• Problem details
The whole listing below is to be copied exactly, with every picture left out.

————

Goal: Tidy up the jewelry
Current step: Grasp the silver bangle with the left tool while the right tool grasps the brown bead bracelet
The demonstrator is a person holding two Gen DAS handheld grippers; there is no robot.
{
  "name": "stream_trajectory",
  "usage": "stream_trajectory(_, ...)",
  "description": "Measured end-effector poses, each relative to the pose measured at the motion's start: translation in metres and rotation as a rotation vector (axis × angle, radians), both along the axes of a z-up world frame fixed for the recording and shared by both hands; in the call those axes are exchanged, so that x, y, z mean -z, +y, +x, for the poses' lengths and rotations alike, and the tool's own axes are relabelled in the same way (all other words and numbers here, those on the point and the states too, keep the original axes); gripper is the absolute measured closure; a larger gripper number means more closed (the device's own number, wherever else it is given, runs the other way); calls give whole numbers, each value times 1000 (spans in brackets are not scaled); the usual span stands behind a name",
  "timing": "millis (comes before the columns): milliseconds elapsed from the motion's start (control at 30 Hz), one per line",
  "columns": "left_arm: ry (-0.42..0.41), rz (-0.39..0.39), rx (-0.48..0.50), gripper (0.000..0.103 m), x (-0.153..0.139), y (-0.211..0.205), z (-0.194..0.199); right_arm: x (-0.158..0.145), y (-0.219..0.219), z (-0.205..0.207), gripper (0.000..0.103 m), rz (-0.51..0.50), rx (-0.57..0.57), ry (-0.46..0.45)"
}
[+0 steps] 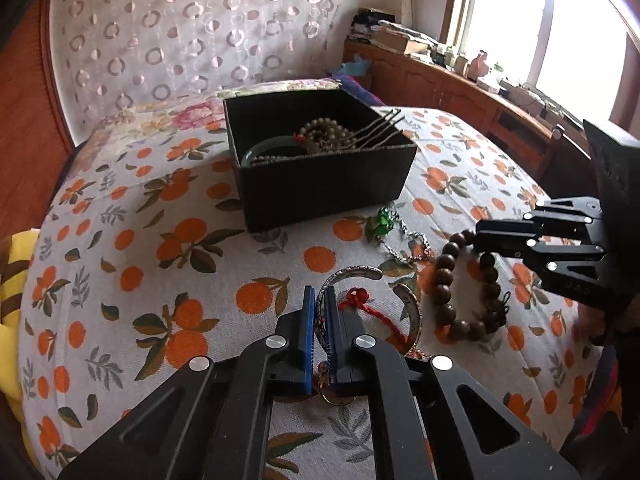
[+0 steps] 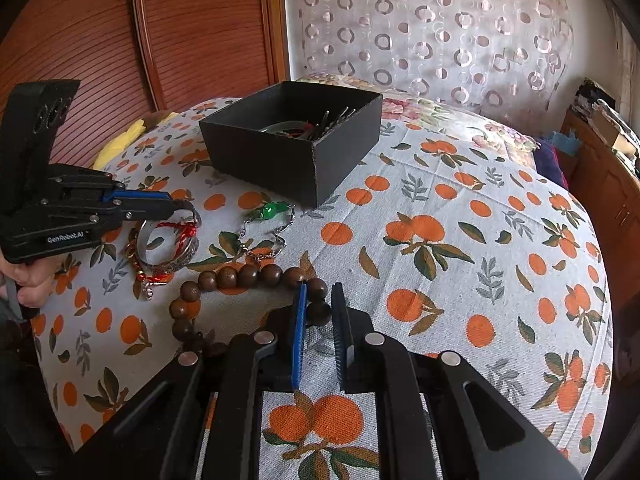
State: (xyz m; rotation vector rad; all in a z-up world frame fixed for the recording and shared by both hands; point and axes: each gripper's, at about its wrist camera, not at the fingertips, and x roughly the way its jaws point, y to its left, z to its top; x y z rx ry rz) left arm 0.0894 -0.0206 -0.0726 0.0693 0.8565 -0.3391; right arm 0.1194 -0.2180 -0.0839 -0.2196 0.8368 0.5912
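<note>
The left gripper (image 1: 319, 300) is pinching the rim of a silver bangle (image 1: 408, 308) lying flat on the orange-print cloth (image 1: 120, 240); a red cord (image 1: 360, 304) is crossing the bangle. The right gripper (image 2: 319, 300) is clamping one bead of the wooden bead bracelet (image 2: 240, 276); part of its loop is hiding behind the fingers. Further off, a green-stone chain (image 2: 268, 216) is lying loose. Beyond it, the black box (image 1: 320, 184) is holding beads, what appears to be a green bangle, and hairpins leaning on the right wall.
</note>
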Motion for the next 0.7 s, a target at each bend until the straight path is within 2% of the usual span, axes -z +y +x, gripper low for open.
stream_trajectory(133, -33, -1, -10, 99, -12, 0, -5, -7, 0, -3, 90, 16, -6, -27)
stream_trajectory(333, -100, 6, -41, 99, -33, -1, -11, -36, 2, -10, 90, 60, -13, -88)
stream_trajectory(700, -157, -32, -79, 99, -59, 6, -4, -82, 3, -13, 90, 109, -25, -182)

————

• Expected answer
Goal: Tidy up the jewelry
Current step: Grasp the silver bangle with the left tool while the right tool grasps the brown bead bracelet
The demonstrator is a person holding two Gen DAS handheld grippers; there is no robot.
{
  "name": "stream_trajectory",
  "usage": "stream_trajectory(_, ...)",
  "description": "Measured end-effector poses, each relative to the pose measured at the motion's start: translation in metres and rotation as a rotation vector (axis × angle, radians), both along the axes of a z-up world frame fixed for the recording and shared by both hands; in the call those axes are exchanged, so that x, y, z mean -z, +y, +x, for the poses' lengths and rotations alike, and the tool's own axes are relabelled in the same way (all other words and numbers here, those on the point and the states too, keep the original axes); gripper is the absolute measured closure; a larger gripper number means more closed (the device's own number, wherever else it is given, runs the other way); calls give whole numbers, each value times 1000 (spans in brackets are not scaled); the usual span stands behind a name",
  "timing": "millis (comes before the columns): milliseconds elapsed from the motion's start (control at 30 Hz), one per line",
  "columns": "left_arm: ry (-0.42..0.41), rz (-0.39..0.39), rx (-0.48..0.50), gripper (0.000..0.103 m), x (-0.153..0.139), y (-0.211..0.205), z (-0.194..0.199); right_arm: x (-0.158..0.145), y (-0.219..0.219), z (-0.205..0.207), gripper (0.000..0.103 m), rz (-0.51..0.50), rx (-0.57..0.57), ry (-0.46..0.45)"
}
[+0 steps] 
[+0 steps] 
State: (xyz m; rotation vector rad; all in a z-up world frame fixed for the recording and shared by both hands; point and axes: each gripper's, at about its wrist camera, not at the fingertips, and x roughly the way its jaws point, y to its left, z to its top; x y z rx ry rz) left arm 0.0894 -0.0206 -0.0726 0.0693 0.8565 -0.3391; right arm 0.1194 -0.2180 -0.0839 -0.2196 0.8368 0.5912
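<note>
The left gripper (image 1: 319, 300) is pinching the rim of a silver bangle (image 1: 408, 308) lying flat on the orange-print cloth (image 1: 120, 240); a red cord (image 1: 360, 304) is crossing the bangle. The right gripper (image 2: 319, 300) is clamping one bead of the wooden bead bracelet (image 2: 240, 276); part of its loop is hiding behind the fingers. Further off, a green-stone chain (image 2: 268, 216) is lying loose. Beyond it, the black box (image 1: 320, 184) is holding beads, what appears to be a green bangle, and hairpins leaning on the right wall.
</note>
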Motion for the next 0.7 s, a target at each bend until the straight path is within 2% of the usual span, axes -z +y +x, gripper low for open.
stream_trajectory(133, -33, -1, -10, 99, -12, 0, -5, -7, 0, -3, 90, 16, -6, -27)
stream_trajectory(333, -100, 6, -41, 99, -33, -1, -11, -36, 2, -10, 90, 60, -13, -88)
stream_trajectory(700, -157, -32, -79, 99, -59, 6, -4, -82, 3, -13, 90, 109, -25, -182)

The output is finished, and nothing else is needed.